• _WHAT TO PRODUCE_: For every line in the material below that holds "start", report the line.

• _GIVEN MATERIAL_:
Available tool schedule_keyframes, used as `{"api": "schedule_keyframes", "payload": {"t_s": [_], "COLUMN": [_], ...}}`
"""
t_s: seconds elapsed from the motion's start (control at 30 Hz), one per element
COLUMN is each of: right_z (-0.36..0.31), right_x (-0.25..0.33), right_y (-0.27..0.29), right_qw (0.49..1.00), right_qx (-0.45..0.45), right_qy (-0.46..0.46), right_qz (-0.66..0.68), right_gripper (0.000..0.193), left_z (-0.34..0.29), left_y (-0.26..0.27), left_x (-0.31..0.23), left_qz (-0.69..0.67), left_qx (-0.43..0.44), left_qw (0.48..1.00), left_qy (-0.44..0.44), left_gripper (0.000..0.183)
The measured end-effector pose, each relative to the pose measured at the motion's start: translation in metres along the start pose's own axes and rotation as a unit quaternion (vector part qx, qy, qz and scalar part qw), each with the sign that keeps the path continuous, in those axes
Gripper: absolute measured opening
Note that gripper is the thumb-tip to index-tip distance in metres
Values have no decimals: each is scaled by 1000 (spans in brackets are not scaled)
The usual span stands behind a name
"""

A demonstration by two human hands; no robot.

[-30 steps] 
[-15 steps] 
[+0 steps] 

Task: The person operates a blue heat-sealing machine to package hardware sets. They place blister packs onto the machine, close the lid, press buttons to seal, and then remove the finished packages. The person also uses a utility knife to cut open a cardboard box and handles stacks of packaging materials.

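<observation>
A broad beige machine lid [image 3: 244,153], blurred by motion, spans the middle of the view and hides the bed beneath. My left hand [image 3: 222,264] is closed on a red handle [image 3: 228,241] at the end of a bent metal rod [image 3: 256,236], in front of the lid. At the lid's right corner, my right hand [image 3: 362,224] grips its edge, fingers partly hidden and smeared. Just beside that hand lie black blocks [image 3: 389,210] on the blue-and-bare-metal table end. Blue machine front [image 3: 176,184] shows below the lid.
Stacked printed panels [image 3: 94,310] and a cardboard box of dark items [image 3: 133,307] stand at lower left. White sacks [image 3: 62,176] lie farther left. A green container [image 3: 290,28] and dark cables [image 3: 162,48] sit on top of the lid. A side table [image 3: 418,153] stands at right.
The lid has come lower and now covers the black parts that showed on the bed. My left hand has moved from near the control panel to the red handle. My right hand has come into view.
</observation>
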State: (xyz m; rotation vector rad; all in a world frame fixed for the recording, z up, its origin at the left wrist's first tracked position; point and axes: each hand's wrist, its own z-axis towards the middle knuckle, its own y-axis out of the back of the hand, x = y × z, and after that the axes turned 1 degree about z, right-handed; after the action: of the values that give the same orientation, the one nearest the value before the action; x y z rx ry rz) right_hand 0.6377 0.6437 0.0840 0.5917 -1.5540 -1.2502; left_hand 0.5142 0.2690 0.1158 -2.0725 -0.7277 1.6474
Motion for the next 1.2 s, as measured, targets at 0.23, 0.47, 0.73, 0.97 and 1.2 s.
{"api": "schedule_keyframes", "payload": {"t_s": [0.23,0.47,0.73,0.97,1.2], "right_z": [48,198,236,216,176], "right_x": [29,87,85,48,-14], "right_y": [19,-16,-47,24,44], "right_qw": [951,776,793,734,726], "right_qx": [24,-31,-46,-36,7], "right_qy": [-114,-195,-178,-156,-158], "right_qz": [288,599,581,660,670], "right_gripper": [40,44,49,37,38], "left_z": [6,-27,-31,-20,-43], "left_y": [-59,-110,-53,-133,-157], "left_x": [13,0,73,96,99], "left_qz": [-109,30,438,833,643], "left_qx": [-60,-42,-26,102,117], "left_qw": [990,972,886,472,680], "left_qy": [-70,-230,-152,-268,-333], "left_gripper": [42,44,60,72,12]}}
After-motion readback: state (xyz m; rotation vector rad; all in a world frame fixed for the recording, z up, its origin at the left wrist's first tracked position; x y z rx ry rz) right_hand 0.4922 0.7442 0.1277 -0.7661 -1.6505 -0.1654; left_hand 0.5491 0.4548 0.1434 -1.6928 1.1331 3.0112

• _TASK ANSWER_:
t_s: seconds elapsed from the motion's start (control at 30 Hz), one per element
The measured end-effector pose, each relative to the pose measured at the motion's start: translation in metres along the start pose's own axes and rotation as a unit quaternion (vector part qx, qy, qz and scalar part qw), each with the sign that keeps the path continuous, in those axes

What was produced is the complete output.